Given these entries, repeat exactly the lines starting with the one that has "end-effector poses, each" and going on through the one that has "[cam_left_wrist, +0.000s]", both included, but none of the pictures.

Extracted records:
============================================================

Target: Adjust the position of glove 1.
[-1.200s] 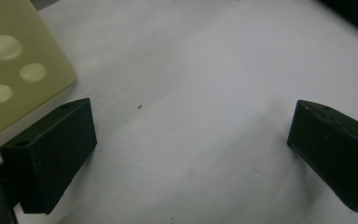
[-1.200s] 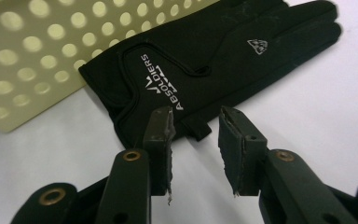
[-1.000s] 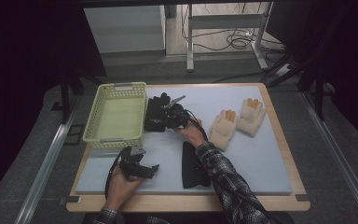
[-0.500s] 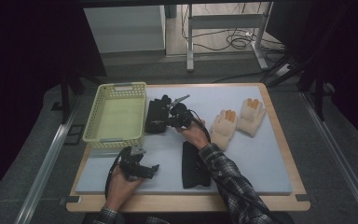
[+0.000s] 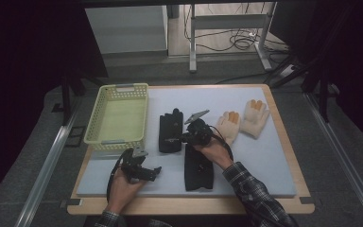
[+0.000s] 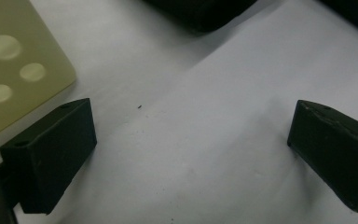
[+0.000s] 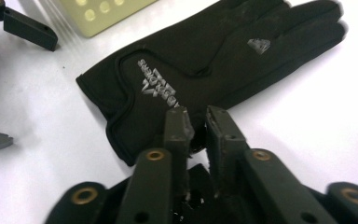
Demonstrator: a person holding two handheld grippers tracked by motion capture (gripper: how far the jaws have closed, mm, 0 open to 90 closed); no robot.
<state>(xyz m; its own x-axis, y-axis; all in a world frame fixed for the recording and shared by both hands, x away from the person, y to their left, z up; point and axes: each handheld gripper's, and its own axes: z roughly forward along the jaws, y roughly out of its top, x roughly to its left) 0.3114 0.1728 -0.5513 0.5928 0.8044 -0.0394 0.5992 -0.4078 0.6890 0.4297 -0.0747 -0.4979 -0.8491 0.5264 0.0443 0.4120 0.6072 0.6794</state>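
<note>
A black glove (image 5: 170, 131) with grey lettering lies flat on the white mat, palm side up (image 7: 205, 60), just right of the basket. My right gripper (image 5: 173, 139) points left at its cuff edge. Its jaws (image 7: 198, 116) have just been opening and stand a narrow gap apart over the cuff, not pressing on it. A second black glove (image 5: 197, 169) lies under the right hand. Two tan gloves (image 5: 229, 125) (image 5: 255, 116) lie side by side to the right. My left gripper (image 5: 154, 172) rests near the front left, jaws wide open (image 6: 191, 149) over bare mat.
A yellow-green perforated basket (image 5: 118, 142) stands at the mat's left, and its corner (image 6: 9, 70) lies close to the left gripper. The white mat (image 5: 264, 161) covers a wooden table. The left gripper's jaws (image 7: 28, 28) lie just beyond the glove's cuff.
The right hand has drawn back toward the near side and to the right. The black glove by the basket, bunched under the gripper before, now lies flat and nearer. The left hand stayed put.
</note>
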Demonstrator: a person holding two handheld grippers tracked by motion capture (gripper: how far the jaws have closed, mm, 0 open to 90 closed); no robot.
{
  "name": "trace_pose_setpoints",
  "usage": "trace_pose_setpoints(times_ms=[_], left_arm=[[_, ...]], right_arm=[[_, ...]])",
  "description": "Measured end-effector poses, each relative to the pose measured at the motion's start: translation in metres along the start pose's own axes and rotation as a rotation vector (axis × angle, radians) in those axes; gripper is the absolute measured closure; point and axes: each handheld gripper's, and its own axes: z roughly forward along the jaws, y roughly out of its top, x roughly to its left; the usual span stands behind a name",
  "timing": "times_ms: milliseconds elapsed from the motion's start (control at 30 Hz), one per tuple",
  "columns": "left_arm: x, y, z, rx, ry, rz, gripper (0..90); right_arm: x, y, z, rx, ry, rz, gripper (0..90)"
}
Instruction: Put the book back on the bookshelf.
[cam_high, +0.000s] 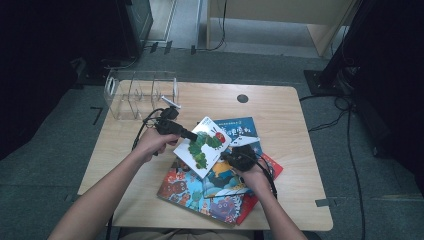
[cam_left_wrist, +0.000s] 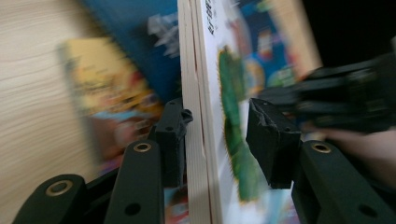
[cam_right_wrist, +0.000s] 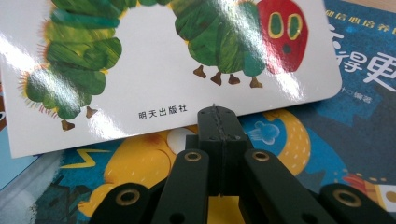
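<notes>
The glossy white caterpillar book (cam_high: 204, 146), printed 明天出版社 along its lower edge, tilts above the pile of picture books (cam_high: 215, 192), its thick board edge between the left gripper's (cam_left_wrist: 218, 140) spread jaws, while the right gripper (cam_right_wrist: 218, 116), jaws pressed together, touches its edge; other titles blur.

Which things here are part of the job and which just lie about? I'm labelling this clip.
In the job:
- caterpillar book, its edge between the left gripper jaws
- right gripper, shut, tip at the book's edge

Lying about:
- blue book
- monster book
- red book
- clear rack
</notes>
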Motion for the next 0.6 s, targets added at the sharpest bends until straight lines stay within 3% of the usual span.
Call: trace_pose_setpoints(times_ms=[33,100,233,300,467,600], left_arm=[[-0.006,0.002,0.006,0.058,0.014,0.019,61.0],[-0.017,0.004,0.015,0.112,0.118,0.081,57.5],[-0.018,0.006,0.016,0.111,0.116,0.054,63.0],[-0.017,0.007,0.018,0.126,0.11,0.034,57.2],[-0.018,0.009,0.017,0.13,0.054,0.016,54.8],[-0.025,0.01,0.015,0.122,0.09,0.041,64.4]], right_arm=[[0.001,0.0,0.001,-0.002,0.003,-0.001,90.0],[0.005,0.002,0.003,-0.003,0.001,-0.014,90.0],[0.005,0.002,0.004,-0.001,0.002,-0.036,90.0],[0.004,0.002,0.004,-0.004,0.009,-0.037,90.0],[0.004,0.003,0.004,-0.003,0.012,-0.04,90.0],[0.004,0.003,0.005,-0.004,0.012,-0.046,90.0]])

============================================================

_EXERCISE SOLUTION_
  "description": "Measured end-effector poses, each relative to the pose measured at the motion's start: translation in metres along the start pose's own axes and rotation as a rotation vector (axis × angle, radians) in those axes; gripper is the absolute measured closure; point and axes: each handheld gripper's, and its own axes: z roughly forward along the jaws, y roughly out of its top, x roughly to its left; the usual span stands behind a name",
  "timing": "times_ms: milliseconds elapsed from the motion's start (control at 30 Hz), one per tuple",
  "columns": "left_arm: x, y, z, rx, ry, rz, gripper (0..90); right_arm: x, y, z, rx, ry, rz, gripper (0..90)"
}
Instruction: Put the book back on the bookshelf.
[cam_high, +0.000s] 
[cam_left_wrist, +0.000s] 

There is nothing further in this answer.